■ What you need to do
Write out the line that has "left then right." in it, along with each line that comes after it until the listing ends, and add nothing.

■ Input data

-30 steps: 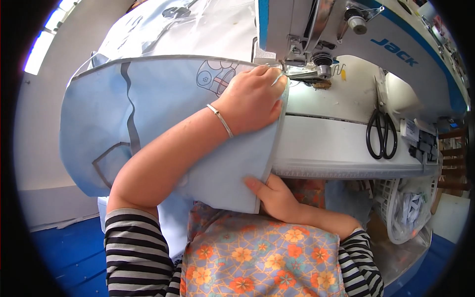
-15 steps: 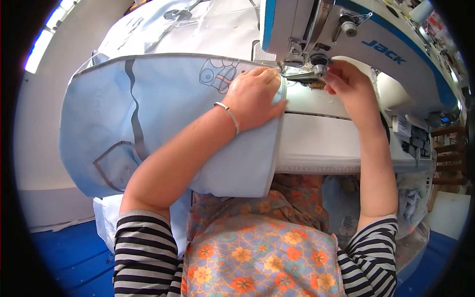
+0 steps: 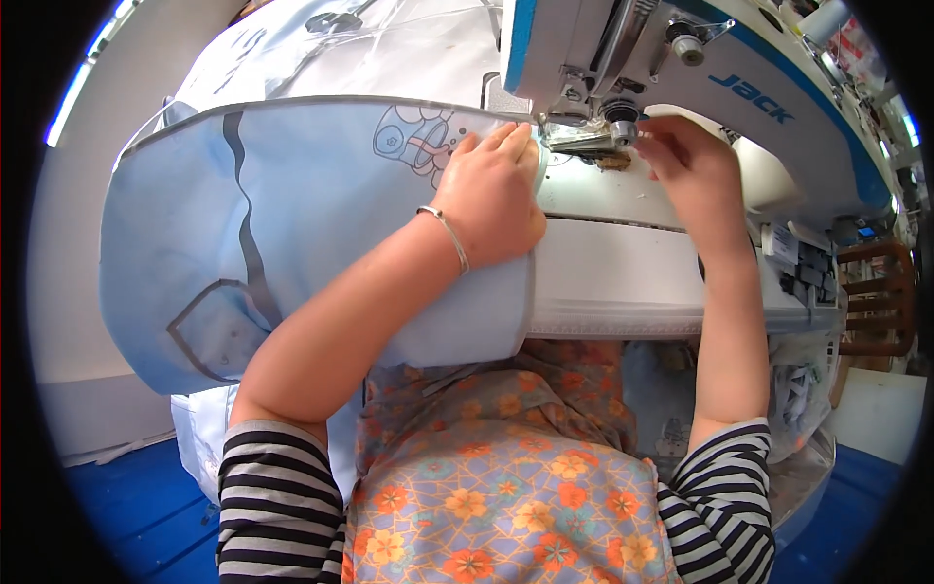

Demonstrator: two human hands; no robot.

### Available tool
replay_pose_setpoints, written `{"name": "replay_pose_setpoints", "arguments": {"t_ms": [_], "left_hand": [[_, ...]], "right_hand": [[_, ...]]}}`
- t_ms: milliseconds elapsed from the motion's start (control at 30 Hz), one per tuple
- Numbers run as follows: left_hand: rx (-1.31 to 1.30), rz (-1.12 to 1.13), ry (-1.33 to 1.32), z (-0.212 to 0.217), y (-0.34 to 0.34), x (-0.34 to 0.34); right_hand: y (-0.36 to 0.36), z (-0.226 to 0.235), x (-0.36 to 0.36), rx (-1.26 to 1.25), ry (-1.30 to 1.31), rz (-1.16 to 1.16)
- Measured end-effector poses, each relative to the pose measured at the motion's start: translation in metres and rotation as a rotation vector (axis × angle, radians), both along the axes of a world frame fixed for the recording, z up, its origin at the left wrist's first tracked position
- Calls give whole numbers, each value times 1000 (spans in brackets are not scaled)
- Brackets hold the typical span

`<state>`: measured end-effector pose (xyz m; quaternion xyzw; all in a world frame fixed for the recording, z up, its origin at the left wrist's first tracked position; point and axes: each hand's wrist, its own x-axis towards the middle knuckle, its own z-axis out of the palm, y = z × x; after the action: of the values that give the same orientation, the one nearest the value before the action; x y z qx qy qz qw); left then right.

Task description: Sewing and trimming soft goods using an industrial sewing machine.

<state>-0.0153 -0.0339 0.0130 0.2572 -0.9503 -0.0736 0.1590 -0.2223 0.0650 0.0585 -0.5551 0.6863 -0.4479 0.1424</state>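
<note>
Nearest, the cloth [image 3: 292,224] hangs off the desk [image 3: 623,282] edge toward the lap, and a loose fold drapes down on the left. Its weight could drag the seam off line if the pressing eases.

The left hand [image 3: 491,195] lies flat and open on the pale blue cloth, fingers spread, pinning its right edge just beside the presser foot [image 3: 584,144]. The fingertips sit very near the needle area; a small slide forward would likely bring them under it. A bangle [image 3: 446,238] on that wrist might catch the fabric edge.

The right hand [image 3: 691,170] is loosely curled at the foot, fingertips touching or nearly touching the metal; whether it pinches anything I cannot tell. It has the least room, boxed between the machine [image 3: 700,68] head above and the bed below.

Open room is to the left, where cloth spreads wide across the desk. Farther on, more cloth [image 3: 341,49] is piled behind, which could snag what feeds through.
</note>
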Motion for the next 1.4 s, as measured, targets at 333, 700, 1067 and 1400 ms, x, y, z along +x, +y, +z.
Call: {"name": "replay_pose_setpoints", "arguments": {"t_ms": [333, 700, 1067, 1400], "left_hand": [[-53, -86, 117, -16, -30, 3], [-27, 33, 54, -21, -50, -6], [36, 112, -2, -17, -48, -3], [-54, 102, -67, -18, -43, 1]], "right_hand": [[130, -27, -43, 153, 634, -346], [131, -3, -4, 306, -846, 187], [25, -15, 106, 492, -1305, 87], [1, -25, 124, 297, -1396, -50]]}}
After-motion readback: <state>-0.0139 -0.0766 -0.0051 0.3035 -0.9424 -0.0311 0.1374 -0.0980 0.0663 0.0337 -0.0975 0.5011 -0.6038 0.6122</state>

■ Expected answer
`<state>`: measured end-effector pose (xyz m; quaternion xyzw; all in a world frame fixed for the recording, z up, its origin at the left wrist's first tracked position; point and axes: each hand's wrist, its own x-axis towards the middle knuckle, its own z-axis out of the palm, y = z × x; after the action: of the values that give the same orientation, the one nearest the value before the action; x y z qx qy qz qw); left then right.

Task description: Sewing and trimming soft goods using an industrial sewing machine.

<state>-0.0153 -0.0339 0.0130 0.2572 -0.9503 -0.0736 0.1590 -0.2223 0.0650 0.0585 -0.5551 0.6863 -0.4479 0.1424</state>
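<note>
Nearest, the cloth [image 3: 292,224] hangs off the desk [image 3: 623,282] edge toward the lap, and a loose fold drapes down on the left. Its weight could drag the seam off line if the pressing eases.

The left hand [image 3: 491,195] lies flat and open on the pale blue cloth, fingers spread, pinning its right edge just beside the presser foot [image 3: 584,144]. The fingertips sit very near the needle area; a small slide forward would likely bring them under it. A bangle [image 3: 446,238] on that wrist might catch the fabric edge.

The right hand [image 3: 691,170] is loosely curled at the foot, fingertips touching or nearly touching the metal; whether it pinches anything I cannot tell. It has the least room, boxed between the machine [image 3: 700,68] head above and the bed below.

Open room is to the left, where cloth spreads wide across the desk. Farther on, more cloth [image 3: 341,49] is piled behind, which could snag what feeds through.
</note>
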Motion for the next 1.4 s, as measured, targets at 333, 700, 1067 and 1400 ms, x, y, z along +x, +y, +z.
Call: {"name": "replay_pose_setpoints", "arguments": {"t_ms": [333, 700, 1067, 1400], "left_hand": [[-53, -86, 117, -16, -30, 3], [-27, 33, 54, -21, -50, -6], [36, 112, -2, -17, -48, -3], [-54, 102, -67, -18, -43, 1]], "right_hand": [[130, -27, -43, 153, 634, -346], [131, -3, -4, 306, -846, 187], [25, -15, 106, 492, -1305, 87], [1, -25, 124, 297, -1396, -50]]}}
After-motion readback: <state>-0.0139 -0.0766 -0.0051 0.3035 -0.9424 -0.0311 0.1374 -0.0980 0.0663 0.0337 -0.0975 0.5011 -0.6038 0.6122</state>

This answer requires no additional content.